[Opening INPUT FOR THIS TASK section]

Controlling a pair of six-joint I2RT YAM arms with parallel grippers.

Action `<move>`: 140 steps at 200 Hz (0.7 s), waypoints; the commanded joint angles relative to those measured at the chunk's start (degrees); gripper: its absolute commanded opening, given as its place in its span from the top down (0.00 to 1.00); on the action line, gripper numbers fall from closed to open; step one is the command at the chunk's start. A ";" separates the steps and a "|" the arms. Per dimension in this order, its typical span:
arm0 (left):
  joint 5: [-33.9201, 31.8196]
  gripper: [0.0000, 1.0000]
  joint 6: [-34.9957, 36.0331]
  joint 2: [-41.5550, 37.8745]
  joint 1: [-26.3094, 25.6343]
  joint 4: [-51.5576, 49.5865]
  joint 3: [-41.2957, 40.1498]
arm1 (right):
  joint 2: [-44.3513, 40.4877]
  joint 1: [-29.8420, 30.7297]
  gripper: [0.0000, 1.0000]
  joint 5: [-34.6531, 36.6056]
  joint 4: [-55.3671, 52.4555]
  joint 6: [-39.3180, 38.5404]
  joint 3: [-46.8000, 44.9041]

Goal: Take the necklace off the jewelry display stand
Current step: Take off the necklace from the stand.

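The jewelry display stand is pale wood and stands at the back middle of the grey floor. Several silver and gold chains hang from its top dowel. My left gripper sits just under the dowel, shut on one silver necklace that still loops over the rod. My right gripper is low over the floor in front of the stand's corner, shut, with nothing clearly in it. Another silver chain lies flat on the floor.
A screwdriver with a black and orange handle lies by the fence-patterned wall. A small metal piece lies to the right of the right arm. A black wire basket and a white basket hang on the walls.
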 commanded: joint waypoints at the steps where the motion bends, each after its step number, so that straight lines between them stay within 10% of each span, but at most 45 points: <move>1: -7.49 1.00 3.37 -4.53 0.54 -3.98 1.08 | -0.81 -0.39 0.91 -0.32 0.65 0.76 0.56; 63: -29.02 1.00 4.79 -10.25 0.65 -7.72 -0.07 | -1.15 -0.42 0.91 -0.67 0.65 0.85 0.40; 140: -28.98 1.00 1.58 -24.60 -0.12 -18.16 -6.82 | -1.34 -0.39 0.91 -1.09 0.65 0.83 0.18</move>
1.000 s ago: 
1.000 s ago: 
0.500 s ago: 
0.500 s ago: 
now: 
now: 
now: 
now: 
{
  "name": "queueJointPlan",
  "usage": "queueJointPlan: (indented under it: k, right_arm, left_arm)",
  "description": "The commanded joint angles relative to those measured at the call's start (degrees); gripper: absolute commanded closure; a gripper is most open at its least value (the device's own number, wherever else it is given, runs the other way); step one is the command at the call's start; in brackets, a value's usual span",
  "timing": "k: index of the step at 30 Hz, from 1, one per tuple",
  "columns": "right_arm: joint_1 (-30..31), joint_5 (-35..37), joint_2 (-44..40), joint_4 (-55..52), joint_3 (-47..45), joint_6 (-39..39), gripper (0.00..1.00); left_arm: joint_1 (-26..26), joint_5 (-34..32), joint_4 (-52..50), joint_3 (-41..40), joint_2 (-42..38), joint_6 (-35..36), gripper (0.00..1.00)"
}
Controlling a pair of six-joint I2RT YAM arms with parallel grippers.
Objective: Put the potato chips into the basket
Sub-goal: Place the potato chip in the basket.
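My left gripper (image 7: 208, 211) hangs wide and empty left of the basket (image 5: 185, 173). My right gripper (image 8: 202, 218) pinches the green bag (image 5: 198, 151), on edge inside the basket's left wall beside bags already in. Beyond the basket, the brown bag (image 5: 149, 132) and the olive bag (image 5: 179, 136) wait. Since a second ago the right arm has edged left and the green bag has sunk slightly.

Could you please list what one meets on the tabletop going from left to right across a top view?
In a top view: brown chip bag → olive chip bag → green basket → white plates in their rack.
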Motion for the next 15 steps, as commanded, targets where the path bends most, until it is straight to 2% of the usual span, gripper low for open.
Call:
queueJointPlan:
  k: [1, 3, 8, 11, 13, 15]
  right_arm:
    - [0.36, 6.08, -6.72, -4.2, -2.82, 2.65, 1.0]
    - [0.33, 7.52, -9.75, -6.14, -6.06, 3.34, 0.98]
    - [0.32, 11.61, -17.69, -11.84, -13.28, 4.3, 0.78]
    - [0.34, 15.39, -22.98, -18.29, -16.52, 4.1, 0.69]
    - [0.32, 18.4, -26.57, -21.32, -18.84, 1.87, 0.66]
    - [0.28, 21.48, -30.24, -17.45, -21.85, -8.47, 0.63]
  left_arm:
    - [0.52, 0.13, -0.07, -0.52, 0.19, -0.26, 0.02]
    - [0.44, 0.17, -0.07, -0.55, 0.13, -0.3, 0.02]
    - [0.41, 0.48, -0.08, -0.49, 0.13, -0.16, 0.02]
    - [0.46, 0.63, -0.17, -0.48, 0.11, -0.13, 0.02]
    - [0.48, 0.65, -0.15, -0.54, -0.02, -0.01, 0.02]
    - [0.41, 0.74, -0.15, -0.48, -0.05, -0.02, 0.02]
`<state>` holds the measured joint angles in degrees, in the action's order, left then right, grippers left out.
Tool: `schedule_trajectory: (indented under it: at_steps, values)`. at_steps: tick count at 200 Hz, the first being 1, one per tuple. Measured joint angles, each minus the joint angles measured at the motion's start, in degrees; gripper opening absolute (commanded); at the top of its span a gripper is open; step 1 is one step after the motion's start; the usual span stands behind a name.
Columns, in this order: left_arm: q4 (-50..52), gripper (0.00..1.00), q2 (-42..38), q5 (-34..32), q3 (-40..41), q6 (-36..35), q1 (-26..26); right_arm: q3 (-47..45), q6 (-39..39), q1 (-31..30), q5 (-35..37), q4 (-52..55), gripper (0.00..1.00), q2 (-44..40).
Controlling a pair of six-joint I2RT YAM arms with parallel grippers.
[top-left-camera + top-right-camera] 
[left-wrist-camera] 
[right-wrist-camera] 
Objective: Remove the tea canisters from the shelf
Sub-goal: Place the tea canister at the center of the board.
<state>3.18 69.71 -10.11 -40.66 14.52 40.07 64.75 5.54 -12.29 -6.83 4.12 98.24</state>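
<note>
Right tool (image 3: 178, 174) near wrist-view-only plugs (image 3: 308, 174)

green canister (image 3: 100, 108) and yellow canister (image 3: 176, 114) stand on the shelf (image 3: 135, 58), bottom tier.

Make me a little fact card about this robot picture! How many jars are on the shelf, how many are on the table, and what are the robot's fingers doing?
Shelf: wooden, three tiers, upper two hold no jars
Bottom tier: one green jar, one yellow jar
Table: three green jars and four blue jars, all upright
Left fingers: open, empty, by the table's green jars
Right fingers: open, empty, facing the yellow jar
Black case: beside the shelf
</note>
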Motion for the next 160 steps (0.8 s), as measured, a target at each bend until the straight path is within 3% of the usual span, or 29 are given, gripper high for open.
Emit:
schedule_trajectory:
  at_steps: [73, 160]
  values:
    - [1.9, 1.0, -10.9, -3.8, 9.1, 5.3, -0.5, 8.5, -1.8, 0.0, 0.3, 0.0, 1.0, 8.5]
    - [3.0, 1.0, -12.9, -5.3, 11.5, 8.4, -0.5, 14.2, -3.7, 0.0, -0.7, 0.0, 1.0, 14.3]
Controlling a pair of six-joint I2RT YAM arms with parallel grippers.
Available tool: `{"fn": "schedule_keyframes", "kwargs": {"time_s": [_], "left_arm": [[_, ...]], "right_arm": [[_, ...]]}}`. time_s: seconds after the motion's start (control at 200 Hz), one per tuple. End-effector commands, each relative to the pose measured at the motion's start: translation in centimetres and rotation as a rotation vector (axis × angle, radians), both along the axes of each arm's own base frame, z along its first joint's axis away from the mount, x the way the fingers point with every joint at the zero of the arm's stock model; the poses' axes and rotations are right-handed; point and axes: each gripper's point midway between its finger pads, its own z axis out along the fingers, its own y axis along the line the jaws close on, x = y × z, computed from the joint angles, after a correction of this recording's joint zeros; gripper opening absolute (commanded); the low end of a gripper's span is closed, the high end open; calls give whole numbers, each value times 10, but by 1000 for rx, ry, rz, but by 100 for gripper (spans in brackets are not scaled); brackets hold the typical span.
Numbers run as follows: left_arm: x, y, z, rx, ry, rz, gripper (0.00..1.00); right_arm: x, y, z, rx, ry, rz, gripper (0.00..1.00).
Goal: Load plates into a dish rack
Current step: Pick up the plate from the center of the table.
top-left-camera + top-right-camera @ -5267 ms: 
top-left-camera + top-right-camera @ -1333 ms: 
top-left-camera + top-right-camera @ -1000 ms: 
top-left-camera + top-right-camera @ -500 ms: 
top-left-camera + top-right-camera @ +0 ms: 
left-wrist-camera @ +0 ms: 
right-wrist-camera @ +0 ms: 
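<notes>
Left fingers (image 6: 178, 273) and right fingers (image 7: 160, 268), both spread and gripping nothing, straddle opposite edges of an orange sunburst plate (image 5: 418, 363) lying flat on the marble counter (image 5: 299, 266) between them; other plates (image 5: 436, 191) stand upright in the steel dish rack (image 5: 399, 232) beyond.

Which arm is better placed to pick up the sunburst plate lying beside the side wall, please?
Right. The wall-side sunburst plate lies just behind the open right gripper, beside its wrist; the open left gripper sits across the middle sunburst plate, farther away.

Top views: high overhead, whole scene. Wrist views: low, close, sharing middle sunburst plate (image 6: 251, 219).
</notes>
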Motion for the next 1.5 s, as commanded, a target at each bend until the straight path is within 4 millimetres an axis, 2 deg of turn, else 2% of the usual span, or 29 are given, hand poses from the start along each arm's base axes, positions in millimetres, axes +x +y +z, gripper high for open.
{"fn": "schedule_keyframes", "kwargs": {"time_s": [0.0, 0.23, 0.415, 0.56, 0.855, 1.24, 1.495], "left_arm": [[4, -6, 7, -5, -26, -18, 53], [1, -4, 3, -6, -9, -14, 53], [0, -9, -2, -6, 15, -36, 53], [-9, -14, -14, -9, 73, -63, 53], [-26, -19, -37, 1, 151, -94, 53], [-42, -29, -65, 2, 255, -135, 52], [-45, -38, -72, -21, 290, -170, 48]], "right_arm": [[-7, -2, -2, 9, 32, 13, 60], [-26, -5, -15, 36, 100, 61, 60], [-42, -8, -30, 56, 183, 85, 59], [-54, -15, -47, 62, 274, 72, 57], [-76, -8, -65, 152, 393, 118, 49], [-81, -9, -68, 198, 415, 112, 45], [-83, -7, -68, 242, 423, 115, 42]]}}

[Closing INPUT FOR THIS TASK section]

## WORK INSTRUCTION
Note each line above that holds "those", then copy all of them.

## RESPONSE TO THE TASK
Action `<move>`: 140 steps at 200 Hz (0.7 s), waypoints; the commanded joint angles relative to those measured at the chunk's start (degrees); gripper: its absolute commanded opening, given as its place in its span from the top down (0.00 to 1.00); on the action line, gripper numbers fall from closed to open; step one is the command at the chunk's start. A ";" separates the steps and a "|" the arms. Per dimension in this order, its typical span:
  "description": "The commanded joint angles relative to those measured at the call's start (degrees); gripper: absolute commanded closure; a gripper is most open at its least value (the device's own number, wherever else it is given, runs the other way); step one is the command at the call's start; in brackets, a value's usual span",

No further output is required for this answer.